Jase’s shadow-self, a perpetually awkward, shy kid that he could never outgrow, braced and waited for the blow. In his experience, baby daddies got a bad rap, but then again, Aisha never talked about Mo’s dad. Her lack of griping was more telling than if she complained about him all the time. It made him think Mo’s dad might really be a bad guy. There were enough of them around, for sure. Even with his dark suspicions, however, what she went on to say still managed to catch him by surprise.

“I hated the kind of person I became when we were together—or maybe already was, just that he brought out in me.” Aisha squinted into the distance, clearly looking back at something that made her uncomfortable. “He was charming and flippant, never took no for an answer, and could always figure out exactly what to say to keep me buying his line—or, at least, doubting my own opinions. He thought he could take anything he wanted, get anything he wanted—and eventually it led to sex I didn’t really want to have.”

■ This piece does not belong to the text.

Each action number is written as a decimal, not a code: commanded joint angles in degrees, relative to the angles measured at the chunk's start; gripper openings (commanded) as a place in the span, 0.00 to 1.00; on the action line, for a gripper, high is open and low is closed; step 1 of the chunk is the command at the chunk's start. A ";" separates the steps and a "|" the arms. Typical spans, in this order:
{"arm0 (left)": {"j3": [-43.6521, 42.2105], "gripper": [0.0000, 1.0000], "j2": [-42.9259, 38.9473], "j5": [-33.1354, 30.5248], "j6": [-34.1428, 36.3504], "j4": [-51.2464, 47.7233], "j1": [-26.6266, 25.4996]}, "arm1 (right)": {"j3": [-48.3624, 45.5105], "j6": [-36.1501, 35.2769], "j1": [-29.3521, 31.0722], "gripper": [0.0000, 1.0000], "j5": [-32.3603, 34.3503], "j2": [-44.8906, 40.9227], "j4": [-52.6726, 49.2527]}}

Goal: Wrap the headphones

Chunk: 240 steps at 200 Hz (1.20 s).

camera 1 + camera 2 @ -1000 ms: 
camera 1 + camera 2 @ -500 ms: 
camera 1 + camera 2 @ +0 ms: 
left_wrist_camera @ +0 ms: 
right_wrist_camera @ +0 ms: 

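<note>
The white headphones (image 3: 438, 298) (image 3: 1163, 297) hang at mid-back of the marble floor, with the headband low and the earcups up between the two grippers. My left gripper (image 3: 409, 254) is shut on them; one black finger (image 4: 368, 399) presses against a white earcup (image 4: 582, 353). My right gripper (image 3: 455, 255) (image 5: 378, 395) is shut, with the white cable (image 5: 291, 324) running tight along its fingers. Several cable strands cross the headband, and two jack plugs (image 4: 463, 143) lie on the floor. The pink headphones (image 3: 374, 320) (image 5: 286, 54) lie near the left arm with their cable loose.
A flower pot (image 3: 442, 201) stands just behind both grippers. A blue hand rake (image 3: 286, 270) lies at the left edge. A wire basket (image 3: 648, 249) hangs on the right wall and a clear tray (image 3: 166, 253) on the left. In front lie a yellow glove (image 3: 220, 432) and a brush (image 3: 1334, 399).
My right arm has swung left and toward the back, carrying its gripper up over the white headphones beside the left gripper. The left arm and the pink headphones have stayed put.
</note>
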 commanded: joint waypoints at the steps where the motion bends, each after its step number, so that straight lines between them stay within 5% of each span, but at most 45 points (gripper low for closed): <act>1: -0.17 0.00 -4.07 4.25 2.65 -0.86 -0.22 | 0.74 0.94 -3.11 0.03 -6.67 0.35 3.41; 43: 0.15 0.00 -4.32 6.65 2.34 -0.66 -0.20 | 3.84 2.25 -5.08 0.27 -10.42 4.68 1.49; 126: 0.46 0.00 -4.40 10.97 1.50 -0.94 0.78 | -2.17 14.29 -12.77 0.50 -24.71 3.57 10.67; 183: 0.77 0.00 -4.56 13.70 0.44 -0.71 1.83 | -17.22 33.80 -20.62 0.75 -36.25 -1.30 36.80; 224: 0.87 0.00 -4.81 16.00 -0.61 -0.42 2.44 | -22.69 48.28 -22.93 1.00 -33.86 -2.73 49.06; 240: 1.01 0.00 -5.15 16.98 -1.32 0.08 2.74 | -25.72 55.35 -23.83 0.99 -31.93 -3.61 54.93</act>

Jase nodded. His heart hammered, relating too much and wishing for her sake it wasn’t something they had in common. He wanted to tell her about Bonnie and how she’d been with him—but he was a guy. No one ever thought the guy didn’t want it. Even all the way back then, his friends thought he had it made. That he was the man.

Aisha went on to explain how Evan tried to talk and cajole her into having sex, then badgered her, then, finally, forced himself on her one heated night.

Afterward he’d acted like it was a big step forward in their relationship, said most girls had doubts at first, that it was normal. It hadn’t felt normal. It had felt like rape—but she hadn’t broken up with him. She kept going out with him. She kept making out with him. And then she’d ended up pregnant. And not only that, she discovered another girl in her school was pregnant with his kid too, though she ended up losing the baby.

Aisha braced her elbows on her knees and pressed her face into her hands, and Jase worried she was crying and wanted to comfort her but didn’t know how. After a moment or two, she regained her composure and lifted her face—which was notably free of tears.

“It was so . . . humiliating. Like some Jerry Springer freak show.” Her voice was flat in a way he’d never heard it before. She stood up from the stump abruptly and paced the wood chip strewn ground. When a twig snagged her pantleg, she picked it up and fiddled with it. “But it was also good because it finally allowed me to see through the mind games he played, to know the things my gut whispered were true. He was just manipulating me, using me. I don’t know what I was thinking. That’s honestly what bothers me most. That I wasn’t true to myself or to my values when I was with him. Instead I was this person I didn’t recognize. This stupid, vapid, weak . . .” Her voice trailed off, and her piercing gaze shot up Jase’s.

“You can’t tell anyone!”

“I won’t. I wouldn’t.”

Aisha snapped the twig she’d been holding. “My Dad and Sam know. Evan came weaseling around when Mo was small, pretending he wanted custody. I explained to Sam and my Dad so they’d understand why I was so adamantly against having him around us.”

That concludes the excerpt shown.